(Saved data entries)
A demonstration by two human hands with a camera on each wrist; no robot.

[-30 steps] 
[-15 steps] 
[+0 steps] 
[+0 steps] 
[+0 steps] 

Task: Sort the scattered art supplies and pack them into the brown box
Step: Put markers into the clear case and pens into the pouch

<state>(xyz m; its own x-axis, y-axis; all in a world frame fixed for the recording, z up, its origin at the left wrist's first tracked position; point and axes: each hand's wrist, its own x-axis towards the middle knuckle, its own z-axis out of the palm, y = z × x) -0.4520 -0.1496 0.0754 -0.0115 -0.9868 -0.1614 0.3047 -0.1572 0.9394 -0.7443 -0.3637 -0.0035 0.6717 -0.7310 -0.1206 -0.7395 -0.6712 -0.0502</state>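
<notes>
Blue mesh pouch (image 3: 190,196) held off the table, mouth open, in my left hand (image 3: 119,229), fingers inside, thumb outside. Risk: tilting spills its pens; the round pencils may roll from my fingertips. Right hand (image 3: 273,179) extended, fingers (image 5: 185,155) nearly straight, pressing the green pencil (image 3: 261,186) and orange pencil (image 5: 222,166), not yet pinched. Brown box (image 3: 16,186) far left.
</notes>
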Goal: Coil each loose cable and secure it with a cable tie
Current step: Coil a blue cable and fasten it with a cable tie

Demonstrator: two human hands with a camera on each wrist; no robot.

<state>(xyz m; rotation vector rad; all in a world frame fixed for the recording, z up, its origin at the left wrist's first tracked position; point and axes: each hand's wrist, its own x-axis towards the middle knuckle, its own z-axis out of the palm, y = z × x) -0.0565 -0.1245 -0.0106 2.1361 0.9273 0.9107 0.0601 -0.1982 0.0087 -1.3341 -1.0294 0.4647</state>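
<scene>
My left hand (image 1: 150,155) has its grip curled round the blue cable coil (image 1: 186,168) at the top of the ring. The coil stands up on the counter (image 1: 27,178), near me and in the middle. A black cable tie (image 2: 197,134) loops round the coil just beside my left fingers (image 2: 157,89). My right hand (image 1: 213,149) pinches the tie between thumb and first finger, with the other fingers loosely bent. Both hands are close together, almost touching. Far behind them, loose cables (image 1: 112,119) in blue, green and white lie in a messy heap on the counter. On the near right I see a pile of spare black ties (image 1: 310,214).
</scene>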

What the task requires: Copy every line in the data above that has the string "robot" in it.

Reply to the exercise:
A demonstration by two human hands with a camera on each wrist; no robot.
Demonstrator: two human hands with a camera on each wrist; no robot.

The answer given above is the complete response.